Mehman-Parast also described the US support for terrorist groups across the world, including the anti-Iran terrorist Mojahedin-e Khalq Organization (MKO) and Jundollah, as yet another indication of Washington's belligerent and aggressive foreign policy, which he said aims to exert pressure on independent countries like Iran.
Many analysts believe that the US is seeking to defeat its adversaries through various illegitimate means, including training and supporting terrorist groups. Washington has funded, reorganized and backed up several terrorist organizations along Iran's borders in the last three decades.
Iran, located at the crossroad of international drug smuggling from Afghanistan to Europe, has taken new security measures in its border provinces following several attacks by terrorists and drug traffickers at its Eastern and Western borders.
A majority of insecurities at Iran's Eastern borders pertain to the operations conducted by the terrorist Jundollah group in recent years, but after Iran arrested a large number of its members and hanged its leaders, the US-backed group was dismantled.
Jundollah is the main terrorist cell operating in Southeastern Iran. Tehran has arrested a majority of its members and executed its number one and number two men.
After Iran arrested Abdolmalek Rigi, the ringleader of Jundollah, in late February, the criminal ringleader confessed that he was traveling to Bishkek to meet with a high-ranking US official at a nearby military base to discuss new terrorist attacks on Iranian territory. Rigi was executed in June.
But in November 2011, Iran's Police Chief Brigadier General Esmayeel Ahmadi Moqaddam warned that Washington and London are trying to revive Jundollah after the group lost most of its power due to the strong measures adopted by the Iranian Police.

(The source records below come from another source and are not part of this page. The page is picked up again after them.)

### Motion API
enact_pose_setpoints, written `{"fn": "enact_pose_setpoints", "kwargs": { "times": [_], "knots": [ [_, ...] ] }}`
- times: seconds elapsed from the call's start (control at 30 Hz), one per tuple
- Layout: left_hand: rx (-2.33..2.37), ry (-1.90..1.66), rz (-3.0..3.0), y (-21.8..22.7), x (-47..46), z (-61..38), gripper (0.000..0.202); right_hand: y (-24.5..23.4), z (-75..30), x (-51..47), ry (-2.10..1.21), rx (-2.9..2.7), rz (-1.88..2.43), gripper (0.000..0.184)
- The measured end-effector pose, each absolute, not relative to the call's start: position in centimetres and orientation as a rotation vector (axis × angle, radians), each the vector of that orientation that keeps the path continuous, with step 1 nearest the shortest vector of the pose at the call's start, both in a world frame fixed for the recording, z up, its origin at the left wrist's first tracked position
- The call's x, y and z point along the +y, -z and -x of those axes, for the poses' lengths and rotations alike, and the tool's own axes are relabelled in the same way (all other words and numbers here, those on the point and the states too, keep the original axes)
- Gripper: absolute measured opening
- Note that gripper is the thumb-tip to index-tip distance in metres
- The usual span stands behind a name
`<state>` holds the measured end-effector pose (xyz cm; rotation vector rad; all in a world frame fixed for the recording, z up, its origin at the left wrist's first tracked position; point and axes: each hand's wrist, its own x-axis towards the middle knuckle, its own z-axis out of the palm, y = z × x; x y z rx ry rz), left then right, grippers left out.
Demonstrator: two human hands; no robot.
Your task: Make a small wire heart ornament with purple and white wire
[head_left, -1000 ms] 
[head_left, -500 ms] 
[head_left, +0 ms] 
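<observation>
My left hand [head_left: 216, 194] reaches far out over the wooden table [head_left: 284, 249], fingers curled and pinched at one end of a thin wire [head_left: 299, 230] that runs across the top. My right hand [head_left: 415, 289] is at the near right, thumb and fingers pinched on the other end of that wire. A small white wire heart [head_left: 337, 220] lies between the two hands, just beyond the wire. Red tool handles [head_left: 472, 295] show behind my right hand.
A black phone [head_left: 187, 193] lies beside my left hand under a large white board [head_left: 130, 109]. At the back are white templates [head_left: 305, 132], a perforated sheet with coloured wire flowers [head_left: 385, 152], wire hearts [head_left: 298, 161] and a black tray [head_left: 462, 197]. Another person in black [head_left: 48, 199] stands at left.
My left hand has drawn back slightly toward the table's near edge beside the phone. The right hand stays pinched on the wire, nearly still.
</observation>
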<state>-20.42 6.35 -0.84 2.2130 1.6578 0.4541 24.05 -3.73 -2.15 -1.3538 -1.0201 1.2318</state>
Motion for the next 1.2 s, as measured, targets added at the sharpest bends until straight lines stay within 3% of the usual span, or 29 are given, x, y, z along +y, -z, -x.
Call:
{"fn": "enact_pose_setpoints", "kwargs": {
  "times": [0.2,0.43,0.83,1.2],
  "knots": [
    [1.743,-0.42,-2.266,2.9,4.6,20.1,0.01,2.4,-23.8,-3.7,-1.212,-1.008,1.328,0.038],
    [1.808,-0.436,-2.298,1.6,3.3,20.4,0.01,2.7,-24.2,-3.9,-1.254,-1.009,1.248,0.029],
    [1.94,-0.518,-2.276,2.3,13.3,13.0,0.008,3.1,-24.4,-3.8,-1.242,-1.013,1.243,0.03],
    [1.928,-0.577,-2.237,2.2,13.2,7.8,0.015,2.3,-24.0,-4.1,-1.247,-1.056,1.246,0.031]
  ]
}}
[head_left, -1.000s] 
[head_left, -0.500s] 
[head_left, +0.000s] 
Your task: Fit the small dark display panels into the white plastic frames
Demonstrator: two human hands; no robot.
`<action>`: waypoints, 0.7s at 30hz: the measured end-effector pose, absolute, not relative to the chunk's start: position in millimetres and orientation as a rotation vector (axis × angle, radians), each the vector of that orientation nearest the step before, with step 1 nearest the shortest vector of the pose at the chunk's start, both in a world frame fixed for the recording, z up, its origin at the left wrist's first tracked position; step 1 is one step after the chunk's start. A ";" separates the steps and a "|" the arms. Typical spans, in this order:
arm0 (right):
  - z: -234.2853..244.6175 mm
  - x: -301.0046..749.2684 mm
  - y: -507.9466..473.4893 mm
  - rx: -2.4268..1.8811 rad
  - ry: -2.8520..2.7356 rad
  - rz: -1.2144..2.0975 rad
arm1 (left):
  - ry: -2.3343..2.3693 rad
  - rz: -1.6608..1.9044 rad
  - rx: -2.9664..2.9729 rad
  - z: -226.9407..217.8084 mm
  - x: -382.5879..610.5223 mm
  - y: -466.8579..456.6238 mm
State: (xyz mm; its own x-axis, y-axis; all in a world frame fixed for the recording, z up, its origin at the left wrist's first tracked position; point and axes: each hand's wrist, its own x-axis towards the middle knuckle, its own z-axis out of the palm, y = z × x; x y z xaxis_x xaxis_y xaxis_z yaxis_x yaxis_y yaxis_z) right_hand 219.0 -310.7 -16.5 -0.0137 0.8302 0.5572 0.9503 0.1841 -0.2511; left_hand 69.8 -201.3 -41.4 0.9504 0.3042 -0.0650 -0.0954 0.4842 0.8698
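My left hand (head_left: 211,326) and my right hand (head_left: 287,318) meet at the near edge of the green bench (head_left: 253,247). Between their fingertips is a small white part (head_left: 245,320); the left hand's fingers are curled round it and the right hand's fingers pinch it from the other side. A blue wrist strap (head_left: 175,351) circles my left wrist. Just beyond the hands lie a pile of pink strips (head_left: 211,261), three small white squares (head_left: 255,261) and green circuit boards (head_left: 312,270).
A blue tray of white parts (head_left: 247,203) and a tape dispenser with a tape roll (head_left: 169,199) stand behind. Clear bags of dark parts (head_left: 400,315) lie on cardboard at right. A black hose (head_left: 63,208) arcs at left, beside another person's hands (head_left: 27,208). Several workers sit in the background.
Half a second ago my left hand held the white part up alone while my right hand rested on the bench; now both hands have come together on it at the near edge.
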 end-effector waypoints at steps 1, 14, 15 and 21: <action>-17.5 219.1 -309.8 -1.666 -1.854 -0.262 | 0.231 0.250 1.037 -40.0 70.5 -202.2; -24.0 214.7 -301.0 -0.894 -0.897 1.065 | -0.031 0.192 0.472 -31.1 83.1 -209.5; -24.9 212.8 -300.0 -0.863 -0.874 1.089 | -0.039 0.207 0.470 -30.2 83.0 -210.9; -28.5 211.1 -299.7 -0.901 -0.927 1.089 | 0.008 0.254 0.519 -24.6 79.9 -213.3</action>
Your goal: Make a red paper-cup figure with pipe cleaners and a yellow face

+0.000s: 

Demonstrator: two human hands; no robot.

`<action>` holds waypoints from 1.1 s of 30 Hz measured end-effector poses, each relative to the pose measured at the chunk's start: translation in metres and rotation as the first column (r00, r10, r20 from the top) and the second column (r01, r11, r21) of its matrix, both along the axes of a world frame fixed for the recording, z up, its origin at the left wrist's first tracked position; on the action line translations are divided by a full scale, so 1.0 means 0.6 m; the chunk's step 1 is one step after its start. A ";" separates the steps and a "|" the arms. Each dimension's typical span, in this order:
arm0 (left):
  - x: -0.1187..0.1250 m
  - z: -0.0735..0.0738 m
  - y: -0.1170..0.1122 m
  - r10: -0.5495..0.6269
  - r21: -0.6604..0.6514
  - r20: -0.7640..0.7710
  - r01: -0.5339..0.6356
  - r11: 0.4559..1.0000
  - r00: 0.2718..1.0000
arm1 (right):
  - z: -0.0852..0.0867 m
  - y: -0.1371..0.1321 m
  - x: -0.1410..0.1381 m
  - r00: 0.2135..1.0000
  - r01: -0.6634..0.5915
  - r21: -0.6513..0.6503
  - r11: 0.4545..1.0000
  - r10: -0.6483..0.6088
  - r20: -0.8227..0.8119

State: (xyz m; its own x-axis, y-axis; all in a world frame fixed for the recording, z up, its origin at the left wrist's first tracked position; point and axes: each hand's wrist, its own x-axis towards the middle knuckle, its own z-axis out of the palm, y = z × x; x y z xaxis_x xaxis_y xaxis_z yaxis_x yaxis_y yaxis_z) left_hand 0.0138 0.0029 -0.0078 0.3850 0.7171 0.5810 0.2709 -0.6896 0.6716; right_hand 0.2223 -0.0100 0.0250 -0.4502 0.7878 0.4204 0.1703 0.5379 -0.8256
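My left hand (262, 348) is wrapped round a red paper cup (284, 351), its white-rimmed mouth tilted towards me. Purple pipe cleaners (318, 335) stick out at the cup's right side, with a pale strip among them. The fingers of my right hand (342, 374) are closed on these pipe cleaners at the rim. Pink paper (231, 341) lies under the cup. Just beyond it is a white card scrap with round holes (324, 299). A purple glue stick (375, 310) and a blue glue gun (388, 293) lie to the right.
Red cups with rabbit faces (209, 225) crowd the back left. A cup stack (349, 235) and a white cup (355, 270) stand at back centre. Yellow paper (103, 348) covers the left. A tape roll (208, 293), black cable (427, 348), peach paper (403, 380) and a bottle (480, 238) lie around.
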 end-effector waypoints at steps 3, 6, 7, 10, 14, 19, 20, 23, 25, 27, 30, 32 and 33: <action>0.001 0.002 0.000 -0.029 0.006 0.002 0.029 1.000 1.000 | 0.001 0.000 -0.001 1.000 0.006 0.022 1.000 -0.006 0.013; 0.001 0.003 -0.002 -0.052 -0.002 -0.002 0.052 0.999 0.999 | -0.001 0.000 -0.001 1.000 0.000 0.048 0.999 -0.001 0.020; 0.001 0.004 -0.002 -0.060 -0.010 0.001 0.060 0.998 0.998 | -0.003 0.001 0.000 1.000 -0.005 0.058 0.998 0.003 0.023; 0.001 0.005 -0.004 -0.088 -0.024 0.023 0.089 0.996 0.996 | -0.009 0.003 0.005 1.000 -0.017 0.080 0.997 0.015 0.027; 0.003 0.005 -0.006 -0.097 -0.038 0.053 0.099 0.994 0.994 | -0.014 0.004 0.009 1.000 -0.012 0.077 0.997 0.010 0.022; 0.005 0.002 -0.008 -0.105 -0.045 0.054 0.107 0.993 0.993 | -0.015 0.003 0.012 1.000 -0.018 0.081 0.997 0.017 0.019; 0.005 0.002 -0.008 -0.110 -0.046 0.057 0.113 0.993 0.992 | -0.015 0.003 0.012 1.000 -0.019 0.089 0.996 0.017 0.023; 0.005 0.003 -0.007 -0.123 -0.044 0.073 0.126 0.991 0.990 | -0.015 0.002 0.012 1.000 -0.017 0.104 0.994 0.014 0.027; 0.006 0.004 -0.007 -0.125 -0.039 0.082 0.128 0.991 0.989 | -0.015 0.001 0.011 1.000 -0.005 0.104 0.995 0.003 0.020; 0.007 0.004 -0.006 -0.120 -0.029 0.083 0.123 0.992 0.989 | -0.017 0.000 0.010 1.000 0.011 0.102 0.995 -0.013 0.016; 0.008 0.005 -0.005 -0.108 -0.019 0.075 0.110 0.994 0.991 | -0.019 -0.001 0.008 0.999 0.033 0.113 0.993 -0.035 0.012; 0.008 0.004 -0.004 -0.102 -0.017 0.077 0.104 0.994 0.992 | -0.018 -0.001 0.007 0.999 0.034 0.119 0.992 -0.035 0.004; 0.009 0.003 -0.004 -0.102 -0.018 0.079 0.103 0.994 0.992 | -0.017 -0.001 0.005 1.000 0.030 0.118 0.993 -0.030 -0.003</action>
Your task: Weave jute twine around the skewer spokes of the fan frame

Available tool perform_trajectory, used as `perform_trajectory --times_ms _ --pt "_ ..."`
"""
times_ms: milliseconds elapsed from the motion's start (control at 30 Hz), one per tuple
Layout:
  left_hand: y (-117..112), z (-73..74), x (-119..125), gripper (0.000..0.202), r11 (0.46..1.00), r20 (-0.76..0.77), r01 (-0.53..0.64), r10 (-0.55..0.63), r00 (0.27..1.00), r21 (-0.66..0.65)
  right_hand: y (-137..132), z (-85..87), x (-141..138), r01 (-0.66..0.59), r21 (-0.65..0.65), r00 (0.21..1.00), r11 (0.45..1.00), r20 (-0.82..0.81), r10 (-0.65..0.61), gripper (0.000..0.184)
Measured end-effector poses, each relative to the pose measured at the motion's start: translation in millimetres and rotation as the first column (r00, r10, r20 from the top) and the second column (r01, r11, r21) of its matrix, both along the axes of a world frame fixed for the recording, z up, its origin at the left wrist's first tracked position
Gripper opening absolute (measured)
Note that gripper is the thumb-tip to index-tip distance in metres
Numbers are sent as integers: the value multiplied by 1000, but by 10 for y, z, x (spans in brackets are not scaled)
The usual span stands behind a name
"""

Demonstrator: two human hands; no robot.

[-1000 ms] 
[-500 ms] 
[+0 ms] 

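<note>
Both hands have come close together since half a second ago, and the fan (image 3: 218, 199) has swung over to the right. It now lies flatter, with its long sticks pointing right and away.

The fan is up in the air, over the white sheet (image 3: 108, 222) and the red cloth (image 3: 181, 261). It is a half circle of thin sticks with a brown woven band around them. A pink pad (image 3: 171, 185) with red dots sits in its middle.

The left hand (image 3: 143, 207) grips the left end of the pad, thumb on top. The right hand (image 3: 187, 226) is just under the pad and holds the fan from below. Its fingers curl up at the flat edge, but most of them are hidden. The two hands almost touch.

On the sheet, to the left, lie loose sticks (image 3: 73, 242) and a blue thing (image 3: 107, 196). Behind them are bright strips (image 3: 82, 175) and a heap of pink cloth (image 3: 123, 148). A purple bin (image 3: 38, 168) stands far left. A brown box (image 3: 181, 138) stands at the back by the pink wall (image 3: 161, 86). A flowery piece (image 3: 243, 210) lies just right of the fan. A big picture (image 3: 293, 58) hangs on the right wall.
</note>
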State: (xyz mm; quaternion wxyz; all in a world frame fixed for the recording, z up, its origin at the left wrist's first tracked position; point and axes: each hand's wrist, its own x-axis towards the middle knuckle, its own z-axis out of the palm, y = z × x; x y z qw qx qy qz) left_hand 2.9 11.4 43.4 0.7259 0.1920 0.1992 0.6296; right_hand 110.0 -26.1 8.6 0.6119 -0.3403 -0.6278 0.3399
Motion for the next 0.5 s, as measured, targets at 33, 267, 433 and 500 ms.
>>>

"These services have spent a great amount of money on Rigi's group as they feel compelled to make efforts to revive and reorganize it," Ahmadi Moqaddam said at the time.
"If the terror group still lacks the intended capability, they will engineer another group since they seek to harm our Islamic system and create rifts among Sunni and Shiite followers," he noted.
Meantime, the Iranian police chief said that the Iranian security and police forces have inflicted serious harm on the terrorist group and the group has lost many of its members.
The Jundollah group has claimed responsibility for numerous terrorist attacks in Iran. The group has carried out mass murder, armed robbery, kidnapping, acts of sabotage and bombings. They have targeted civilians and government officials as well as all ranks of Iran's military.
In one of the worst cases, the terrorist group killed 22 citizens and abducted 7 more in the Tasouki region on a road linking the southeastern city of Zahedan to another provincial town.
In 2007, Jundollah kidnapped 30 people in the Sistan and Balouchestan province and took them to the neighboring Pakistan.
Jundollah claimed responsibility the same year for an attack on an Islamic Revolution Guards Corps (IRGC) bus in which 11 IRGC personnel were killed.
In another crime in October 2009, the Pakistan-based terrorist Jundollah group claimed responsibility for a deadly attack in the Sistan and Balouchestan province which killed 42 people among them a group of senior military commanders, including Lieutenant Commander of the IRGC Ground Force Brigadier General Nourali Shoushtari.